The spindly, single-seat experimental aircraft, dubbed Solar Impulse
2, arrived in Phoenix shortly before 9 p.m., following a flight from
San Francisco that took it over the Mojave Desert.
The flight would have taken a conventional airplane just two hours,
but the solar craft's cruising speed, akin to that of a car,
required pilots to take up meditation and hypnosis in training to
stay alert for long periods.
Occupying the tiny cockpit for the trip was project co-founder Andre
Borschberg, who alternates with fellow pilot Bertrand Piccard at the
controls for each segment of what they hope will be the first
round-the-world solar-powered flight.
"I made it to Phoenix, what an amazing flight over the Mojave
desert," Borschberg said in a Twitter post.
Borschberg was the pilot for the Japan-to-Hawaii trip over the
Pacific last July, staying airborne for nearly 118 hours.
That shattered the 76-hour world duration record for a non-stop,
solo flight set in 2006 by the late American adventurer Steve
Fossett in his Virgin Atlantic Global Flyer.
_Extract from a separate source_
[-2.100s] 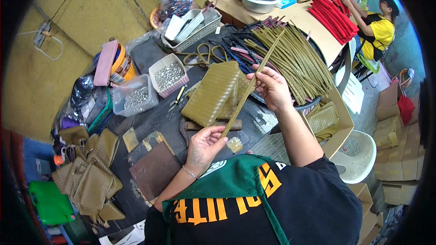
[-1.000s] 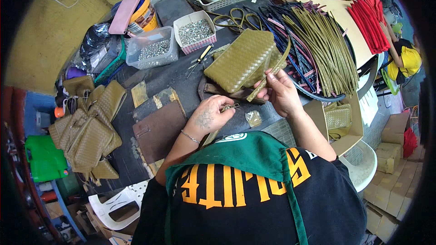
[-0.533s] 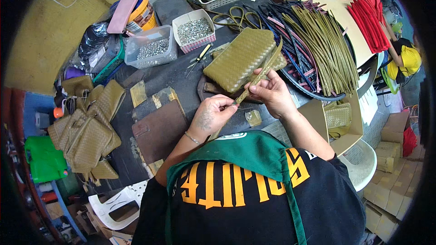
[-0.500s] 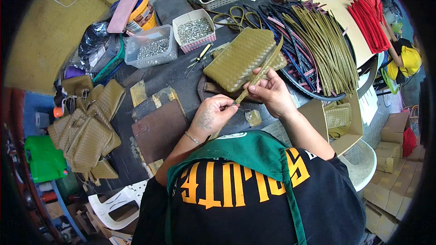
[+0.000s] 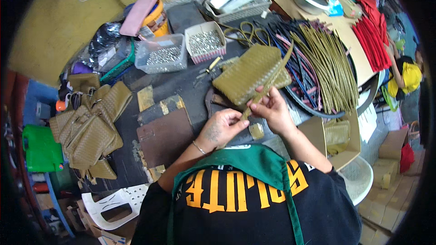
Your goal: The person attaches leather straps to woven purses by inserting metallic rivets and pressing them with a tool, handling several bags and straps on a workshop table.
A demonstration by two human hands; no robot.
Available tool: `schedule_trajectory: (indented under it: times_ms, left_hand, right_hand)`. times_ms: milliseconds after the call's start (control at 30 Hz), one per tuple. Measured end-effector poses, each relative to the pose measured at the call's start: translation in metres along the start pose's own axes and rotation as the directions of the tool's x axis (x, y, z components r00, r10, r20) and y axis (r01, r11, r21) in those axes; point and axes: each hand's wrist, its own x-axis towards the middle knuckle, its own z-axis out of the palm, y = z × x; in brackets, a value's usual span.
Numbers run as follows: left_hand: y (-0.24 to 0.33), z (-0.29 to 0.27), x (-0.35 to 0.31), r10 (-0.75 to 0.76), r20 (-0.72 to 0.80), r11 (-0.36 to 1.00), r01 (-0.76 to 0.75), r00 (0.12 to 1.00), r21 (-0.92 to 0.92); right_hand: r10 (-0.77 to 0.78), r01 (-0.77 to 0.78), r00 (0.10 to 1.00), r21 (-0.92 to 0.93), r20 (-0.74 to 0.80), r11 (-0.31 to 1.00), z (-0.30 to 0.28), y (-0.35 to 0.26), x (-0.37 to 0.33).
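Both hands grip a narrow olive woven strap (image 5: 279,72) above the table's near side. My left hand (image 5: 221,129) pinches its lower end between thumb and fingers. A little higher up the strap, my right hand (image 5: 274,111) has its thumb and fingertips closed on it. The strap's free upper part curves away past my right hand, in front of a stack of olive woven pouches (image 5: 245,70). Beneath the pouches lies a dark hammer-like tool (image 5: 210,102), partly covered. A small yellowish square piece (image 5: 256,130) rests just below my right hand.
A round tray holds many olive strips (image 5: 329,63) on the right. Tubs of metal hardware (image 5: 163,54) stand at the back left. Woven pouches (image 5: 93,131) are heaped at left, near a brown panel (image 5: 164,136). An open carton (image 5: 356,138) sits right; a person in yellow (image 5: 404,79) is beyond.
The whole view has shifted, so the table's things appear slightly lower. Both hands keep hold of the strap, and its free end now stands out straighter beyond my right hand.
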Motion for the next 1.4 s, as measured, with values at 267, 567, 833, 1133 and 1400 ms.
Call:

It also set new
duration and distance records for solar-powered flight.The feat,
however, dealt a setback to the Solar Impulse, which suffered severe
battery damage, requiring repairs and testing that grounded it in
Hawaii for nine months.
Piccard completed the trans-Pacific crossing last month, reaching
San Francisco after a flight of nearly three days, more than three
times the 18 hours Amelia Earhart took to fly solo from Hawaii to
California in the 1930s.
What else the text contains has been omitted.